PROBLEM TO WORK ON:
Copy out all lines of the records in which the word "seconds" appears.
= Beginning of Section =
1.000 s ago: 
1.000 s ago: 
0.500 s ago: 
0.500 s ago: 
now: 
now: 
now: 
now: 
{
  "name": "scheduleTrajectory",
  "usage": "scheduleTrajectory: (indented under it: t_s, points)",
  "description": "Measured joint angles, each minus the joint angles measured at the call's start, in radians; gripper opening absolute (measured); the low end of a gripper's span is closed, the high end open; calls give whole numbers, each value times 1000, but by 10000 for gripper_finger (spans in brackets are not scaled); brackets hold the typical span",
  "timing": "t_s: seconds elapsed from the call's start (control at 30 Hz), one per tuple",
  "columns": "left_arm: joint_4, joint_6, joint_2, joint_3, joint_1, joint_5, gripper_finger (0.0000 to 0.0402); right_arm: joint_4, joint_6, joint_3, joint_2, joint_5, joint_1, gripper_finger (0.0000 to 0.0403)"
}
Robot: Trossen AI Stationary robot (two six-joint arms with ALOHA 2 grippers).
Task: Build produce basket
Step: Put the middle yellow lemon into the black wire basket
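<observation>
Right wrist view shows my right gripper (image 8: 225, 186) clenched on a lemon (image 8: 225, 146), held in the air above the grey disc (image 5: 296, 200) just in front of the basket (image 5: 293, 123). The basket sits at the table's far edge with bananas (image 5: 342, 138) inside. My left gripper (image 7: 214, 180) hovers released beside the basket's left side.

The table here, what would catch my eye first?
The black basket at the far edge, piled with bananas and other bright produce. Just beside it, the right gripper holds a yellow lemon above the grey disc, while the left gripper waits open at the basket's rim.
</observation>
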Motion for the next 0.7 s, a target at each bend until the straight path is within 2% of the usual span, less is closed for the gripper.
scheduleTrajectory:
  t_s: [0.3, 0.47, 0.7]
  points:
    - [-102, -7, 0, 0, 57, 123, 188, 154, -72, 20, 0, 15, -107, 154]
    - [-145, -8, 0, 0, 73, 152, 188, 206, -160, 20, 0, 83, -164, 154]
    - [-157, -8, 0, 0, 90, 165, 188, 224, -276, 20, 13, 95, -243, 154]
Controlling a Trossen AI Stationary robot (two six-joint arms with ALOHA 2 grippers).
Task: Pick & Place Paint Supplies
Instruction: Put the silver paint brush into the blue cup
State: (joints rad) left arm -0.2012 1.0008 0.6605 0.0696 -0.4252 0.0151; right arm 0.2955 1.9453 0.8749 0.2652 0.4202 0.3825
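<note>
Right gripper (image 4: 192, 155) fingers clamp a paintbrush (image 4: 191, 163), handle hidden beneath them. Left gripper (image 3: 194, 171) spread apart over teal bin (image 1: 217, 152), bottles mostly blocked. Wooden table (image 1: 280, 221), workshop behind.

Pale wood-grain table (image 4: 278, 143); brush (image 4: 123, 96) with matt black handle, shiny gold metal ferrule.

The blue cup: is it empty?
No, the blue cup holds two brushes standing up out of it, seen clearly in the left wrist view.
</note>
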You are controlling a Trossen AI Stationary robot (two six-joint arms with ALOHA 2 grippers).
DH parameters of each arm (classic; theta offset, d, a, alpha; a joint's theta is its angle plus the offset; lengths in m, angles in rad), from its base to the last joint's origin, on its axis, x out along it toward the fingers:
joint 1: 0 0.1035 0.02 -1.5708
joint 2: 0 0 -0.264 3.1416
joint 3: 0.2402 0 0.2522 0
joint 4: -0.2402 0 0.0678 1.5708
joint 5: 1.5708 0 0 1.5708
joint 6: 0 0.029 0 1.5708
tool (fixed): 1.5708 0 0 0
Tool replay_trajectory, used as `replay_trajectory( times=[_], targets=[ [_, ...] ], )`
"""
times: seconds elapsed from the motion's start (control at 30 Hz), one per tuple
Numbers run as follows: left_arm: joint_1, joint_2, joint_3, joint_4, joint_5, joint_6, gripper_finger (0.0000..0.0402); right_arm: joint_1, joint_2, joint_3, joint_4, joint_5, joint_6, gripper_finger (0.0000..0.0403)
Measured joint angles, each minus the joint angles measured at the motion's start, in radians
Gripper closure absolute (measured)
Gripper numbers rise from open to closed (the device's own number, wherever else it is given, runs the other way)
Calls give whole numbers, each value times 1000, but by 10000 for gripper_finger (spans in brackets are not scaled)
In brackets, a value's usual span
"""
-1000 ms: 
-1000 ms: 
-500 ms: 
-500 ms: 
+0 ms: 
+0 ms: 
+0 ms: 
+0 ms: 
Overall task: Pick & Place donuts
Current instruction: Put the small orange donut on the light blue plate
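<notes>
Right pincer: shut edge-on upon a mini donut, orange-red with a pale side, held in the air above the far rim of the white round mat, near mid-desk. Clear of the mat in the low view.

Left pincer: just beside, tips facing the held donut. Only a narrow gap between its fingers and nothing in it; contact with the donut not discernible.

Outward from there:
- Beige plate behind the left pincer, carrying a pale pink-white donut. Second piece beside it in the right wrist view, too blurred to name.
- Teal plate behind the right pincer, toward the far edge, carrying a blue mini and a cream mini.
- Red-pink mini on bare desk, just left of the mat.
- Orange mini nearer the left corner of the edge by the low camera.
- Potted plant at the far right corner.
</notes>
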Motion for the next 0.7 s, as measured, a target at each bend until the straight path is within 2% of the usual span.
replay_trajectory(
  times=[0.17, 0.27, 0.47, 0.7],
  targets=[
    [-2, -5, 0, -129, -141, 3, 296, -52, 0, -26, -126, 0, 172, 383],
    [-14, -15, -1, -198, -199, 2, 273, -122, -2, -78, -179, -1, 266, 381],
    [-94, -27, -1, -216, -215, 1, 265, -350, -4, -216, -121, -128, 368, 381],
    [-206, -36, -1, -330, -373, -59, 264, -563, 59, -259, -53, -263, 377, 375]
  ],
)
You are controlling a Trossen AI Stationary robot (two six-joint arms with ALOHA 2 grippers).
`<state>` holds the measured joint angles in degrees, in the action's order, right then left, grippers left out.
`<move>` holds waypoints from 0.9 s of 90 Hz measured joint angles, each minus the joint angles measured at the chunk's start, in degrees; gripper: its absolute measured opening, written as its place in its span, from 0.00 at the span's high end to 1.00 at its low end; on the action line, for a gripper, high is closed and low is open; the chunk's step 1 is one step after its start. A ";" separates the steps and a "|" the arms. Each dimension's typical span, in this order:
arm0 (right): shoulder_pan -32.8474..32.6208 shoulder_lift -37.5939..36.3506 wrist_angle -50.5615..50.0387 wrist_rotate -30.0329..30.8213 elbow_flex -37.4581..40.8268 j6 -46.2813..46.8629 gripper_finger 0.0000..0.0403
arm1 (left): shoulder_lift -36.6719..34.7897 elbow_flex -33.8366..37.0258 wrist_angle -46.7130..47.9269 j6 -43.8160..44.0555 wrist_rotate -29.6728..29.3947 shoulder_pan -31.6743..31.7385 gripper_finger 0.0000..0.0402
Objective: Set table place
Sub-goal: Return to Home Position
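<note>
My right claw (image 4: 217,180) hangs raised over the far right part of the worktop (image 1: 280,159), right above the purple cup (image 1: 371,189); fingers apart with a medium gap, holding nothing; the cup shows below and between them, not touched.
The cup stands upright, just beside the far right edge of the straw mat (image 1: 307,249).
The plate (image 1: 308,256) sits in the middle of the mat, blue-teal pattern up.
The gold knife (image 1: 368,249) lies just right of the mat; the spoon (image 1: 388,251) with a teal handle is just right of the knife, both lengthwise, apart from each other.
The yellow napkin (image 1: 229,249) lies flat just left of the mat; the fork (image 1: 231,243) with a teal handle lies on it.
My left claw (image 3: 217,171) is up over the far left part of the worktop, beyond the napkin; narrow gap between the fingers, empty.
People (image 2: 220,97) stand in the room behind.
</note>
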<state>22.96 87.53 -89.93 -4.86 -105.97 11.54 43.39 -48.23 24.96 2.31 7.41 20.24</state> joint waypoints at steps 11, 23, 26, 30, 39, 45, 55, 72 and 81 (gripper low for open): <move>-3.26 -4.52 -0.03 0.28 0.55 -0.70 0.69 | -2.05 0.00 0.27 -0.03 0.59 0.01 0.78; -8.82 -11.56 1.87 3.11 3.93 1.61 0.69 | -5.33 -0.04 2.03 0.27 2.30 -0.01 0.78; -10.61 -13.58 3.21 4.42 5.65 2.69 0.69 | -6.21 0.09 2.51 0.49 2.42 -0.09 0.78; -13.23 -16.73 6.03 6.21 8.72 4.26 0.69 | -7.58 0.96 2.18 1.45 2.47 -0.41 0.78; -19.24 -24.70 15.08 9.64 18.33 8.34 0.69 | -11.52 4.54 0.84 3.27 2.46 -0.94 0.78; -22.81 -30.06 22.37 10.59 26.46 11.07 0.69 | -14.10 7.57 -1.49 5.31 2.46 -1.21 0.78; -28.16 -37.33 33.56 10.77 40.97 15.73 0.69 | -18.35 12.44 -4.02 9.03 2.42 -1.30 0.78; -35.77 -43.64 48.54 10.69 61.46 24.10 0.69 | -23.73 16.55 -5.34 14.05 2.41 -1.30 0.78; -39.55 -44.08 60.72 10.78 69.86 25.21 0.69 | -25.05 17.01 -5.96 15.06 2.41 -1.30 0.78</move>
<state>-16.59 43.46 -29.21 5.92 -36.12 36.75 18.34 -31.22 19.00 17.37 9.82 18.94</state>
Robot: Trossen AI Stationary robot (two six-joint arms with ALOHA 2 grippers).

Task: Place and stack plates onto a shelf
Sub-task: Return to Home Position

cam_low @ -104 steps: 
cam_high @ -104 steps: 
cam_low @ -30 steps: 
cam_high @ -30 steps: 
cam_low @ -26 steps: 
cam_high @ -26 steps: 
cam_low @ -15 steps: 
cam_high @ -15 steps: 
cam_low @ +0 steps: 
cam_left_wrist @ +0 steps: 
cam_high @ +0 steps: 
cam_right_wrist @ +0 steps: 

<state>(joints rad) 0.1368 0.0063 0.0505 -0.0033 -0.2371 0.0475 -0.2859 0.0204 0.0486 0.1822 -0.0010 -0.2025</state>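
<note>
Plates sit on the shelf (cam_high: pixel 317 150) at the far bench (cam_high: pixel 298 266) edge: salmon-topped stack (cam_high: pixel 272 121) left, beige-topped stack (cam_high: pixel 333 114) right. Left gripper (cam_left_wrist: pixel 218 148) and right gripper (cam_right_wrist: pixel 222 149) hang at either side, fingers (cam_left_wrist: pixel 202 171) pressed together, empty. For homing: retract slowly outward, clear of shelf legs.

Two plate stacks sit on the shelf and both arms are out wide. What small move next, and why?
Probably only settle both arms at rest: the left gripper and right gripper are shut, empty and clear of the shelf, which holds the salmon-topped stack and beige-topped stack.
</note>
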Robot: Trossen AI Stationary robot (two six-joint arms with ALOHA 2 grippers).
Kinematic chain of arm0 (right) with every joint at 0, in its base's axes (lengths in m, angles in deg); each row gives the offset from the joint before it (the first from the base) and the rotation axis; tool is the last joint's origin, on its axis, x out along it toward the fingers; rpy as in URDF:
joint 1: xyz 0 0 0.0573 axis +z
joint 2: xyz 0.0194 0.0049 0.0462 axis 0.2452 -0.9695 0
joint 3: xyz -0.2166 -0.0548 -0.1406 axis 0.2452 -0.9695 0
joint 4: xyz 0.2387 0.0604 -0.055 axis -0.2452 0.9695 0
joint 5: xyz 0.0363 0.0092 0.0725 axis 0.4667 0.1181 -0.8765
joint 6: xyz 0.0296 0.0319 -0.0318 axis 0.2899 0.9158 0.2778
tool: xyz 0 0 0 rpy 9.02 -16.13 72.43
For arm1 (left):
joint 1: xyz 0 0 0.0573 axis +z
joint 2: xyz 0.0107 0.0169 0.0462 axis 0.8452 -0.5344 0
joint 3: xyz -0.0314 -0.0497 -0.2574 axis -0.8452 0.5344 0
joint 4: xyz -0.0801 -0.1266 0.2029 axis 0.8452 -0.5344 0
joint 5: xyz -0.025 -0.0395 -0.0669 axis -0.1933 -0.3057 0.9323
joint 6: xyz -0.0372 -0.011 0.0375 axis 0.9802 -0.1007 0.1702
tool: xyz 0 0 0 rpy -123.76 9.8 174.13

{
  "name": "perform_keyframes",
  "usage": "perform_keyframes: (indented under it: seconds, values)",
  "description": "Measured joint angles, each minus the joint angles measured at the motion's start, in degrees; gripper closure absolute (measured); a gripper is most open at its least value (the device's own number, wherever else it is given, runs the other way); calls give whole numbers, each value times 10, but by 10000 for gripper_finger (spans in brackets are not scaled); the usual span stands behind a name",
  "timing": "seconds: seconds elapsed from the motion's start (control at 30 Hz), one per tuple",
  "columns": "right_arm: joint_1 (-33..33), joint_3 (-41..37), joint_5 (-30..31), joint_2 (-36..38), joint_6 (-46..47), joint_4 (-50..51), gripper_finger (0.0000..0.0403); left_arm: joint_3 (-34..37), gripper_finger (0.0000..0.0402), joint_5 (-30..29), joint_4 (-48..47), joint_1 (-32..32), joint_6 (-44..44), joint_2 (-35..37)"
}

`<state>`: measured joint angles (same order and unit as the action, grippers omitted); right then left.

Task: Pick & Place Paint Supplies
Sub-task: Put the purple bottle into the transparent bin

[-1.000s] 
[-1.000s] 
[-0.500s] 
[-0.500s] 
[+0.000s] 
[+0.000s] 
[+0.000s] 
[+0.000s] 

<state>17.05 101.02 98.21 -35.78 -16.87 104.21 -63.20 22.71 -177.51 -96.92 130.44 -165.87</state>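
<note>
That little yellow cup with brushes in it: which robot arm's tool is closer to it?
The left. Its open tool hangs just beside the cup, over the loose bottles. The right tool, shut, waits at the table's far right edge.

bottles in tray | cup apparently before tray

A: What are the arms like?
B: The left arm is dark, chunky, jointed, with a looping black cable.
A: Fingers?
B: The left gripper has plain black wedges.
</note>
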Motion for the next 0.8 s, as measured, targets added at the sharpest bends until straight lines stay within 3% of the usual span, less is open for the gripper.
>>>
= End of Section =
OUTPUT:
  "timing": "t_s: seconds elapsed from the call's start (control at 30 Hz), one per tuple",
times: seconds elapsed from the motion's start (control at 30 Hz), one per tuple
  "usage": "perform_keyframes: (indented under it: seconds, values)",
  "timing": "seconds: seconds elapsed from the motion's start (control at 30 Hz), one per tuple",

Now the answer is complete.